(Source material)
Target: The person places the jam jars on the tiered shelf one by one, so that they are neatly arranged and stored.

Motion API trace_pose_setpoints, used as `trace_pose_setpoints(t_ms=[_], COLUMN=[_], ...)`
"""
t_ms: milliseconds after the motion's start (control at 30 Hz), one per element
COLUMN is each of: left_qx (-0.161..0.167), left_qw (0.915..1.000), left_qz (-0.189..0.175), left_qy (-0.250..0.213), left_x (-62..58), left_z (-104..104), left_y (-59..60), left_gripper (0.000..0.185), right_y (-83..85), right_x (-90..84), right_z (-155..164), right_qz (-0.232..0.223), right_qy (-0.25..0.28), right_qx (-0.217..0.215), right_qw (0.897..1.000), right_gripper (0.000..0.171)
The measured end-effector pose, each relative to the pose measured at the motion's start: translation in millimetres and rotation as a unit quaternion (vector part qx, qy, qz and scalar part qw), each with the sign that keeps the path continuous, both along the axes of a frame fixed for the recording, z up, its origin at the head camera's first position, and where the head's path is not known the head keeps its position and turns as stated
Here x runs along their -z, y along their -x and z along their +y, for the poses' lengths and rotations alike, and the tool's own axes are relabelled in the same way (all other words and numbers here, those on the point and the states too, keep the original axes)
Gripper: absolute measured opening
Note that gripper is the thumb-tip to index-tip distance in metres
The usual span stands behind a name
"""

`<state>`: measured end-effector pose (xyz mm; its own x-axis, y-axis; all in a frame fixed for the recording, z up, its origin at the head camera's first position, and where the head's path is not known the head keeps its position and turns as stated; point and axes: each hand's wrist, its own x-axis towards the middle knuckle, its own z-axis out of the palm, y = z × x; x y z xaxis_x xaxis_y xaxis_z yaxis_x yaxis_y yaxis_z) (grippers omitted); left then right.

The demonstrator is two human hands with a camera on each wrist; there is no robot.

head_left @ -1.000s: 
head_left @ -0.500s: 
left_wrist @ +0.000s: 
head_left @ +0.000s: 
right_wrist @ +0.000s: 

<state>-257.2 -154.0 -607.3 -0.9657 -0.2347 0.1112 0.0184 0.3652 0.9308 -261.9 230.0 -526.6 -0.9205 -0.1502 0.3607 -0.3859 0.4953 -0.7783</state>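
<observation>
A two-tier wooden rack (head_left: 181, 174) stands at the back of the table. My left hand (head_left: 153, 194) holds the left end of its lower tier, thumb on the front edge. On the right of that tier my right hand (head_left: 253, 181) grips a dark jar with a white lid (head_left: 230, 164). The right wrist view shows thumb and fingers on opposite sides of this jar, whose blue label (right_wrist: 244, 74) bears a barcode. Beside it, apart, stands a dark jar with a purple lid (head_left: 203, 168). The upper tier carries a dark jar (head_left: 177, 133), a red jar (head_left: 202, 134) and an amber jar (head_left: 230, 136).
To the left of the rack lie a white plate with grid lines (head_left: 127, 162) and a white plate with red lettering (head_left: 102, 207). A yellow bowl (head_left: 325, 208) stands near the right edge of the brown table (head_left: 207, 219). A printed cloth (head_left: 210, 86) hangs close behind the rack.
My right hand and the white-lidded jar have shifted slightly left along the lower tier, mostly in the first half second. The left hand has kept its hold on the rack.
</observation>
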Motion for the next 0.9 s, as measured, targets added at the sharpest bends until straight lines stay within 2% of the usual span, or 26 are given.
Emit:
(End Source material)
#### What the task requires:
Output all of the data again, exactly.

#### Answer for this exercise:
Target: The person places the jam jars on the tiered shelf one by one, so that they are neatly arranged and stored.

Motion API trace_pose_setpoints, used as `trace_pose_setpoints(t_ms=[_], COLUMN=[_], ...)`
"""
t_ms: milliseconds after the motion's start (control at 30 Hz), one per element
COLUMN is each of: left_qx (-0.161..0.167), left_qw (0.915..1.000), left_qz (-0.189..0.175), left_qy (-0.250..0.213), left_x (-62..58), left_z (-104..104), left_y (-59..60), left_gripper (0.000..0.185), right_y (-83..85), right_x (-90..84), right_z (-155..164), right_qz (-0.232..0.223), right_qy (-0.25..0.28), right_qx (-0.217..0.215), right_qw (0.897..1.000), right_gripper (0.000..0.171)
The measured end-effector pose, each relative to the pose measured at the motion's start: translation in millimetres and rotation as a unit quaternion (vector part qx, qy, qz and scalar part qw), each with the sign that keeps the path continuous, both along the axes of a frame fixed for the recording, z up, its origin at the head camera's first position, and where the head's path is not known the head keeps its position and turns as stated
Here x runs along their -z, y along their -x and z along their +y, for the poses' lengths and rotations alike, and the tool's own axes are relabelled in the same way (all other words and numbers here, those on the point and the states too, keep the original axes)
Gripper: absolute measured opening
Note that gripper is the thumb-tip to index-tip distance in metres
The usual span stands behind a name
"""

`<state>`: measured end-effector pose (xyz mm; its own x-axis, y-axis; all in a frame fixed for the recording, z up, its origin at the head camera's first position, and where the head's path is not known the head keeps its position and turns as stated; point and axes: each hand's wrist, its own x-axis towards the middle knuckle, its own z-axis out of the palm, y = z × x; x y z xaxis_x xaxis_y xaxis_z yaxis_x yaxis_y yaxis_z) (grippers omitted); left then right.

The demonstrator is two human hands with a camera on each wrist; there is no robot.

head_left @ -1.000s: 
head_left @ -0.500s: 
left_wrist @ +0.000s: 
head_left @ +0.000s: 
right_wrist @ +0.000s: 

<state>-257.2 -154.0 -607.3 -0.9657 -0.2347 0.1112 0.0184 0.3652 0.9308 -261.9 230.0 -526.6 -0.9205 -0.1502 0.3607 -0.3859 0.4953 -0.7783</state>
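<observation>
A two-tier wooden rack (head_left: 181, 174) stands at the back of the table. My left hand (head_left: 153, 194) holds the left end of its lower tier, thumb on the front edge. On the right of that tier my right hand (head_left: 253, 181) grips a dark jar with a white lid (head_left: 230, 164). The right wrist view shows thumb and fingers on opposite sides of this jar, whose blue label (right_wrist: 244, 74) bears a barcode. Beside it, apart, stands a dark jar with a purple lid (head_left: 203, 168). The upper tier carries a dark jar (head_left: 177, 133), a red jar (head_left: 202, 134) and an amber jar (head_left: 230, 136).
To the left of the rack lie a white plate with grid lines (head_left: 127, 162) and a white plate with red lettering (head_left: 102, 207). A yellow bowl (head_left: 325, 208) stands near the right edge of the brown table (head_left: 207, 219). A printed cloth (head_left: 210, 86) hangs close behind the rack.
My right hand and the white-lidded jar have shifted slightly left along the lower tier, mostly in the first half second. The left hand has kept its hold on the rack.
</observation>
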Motion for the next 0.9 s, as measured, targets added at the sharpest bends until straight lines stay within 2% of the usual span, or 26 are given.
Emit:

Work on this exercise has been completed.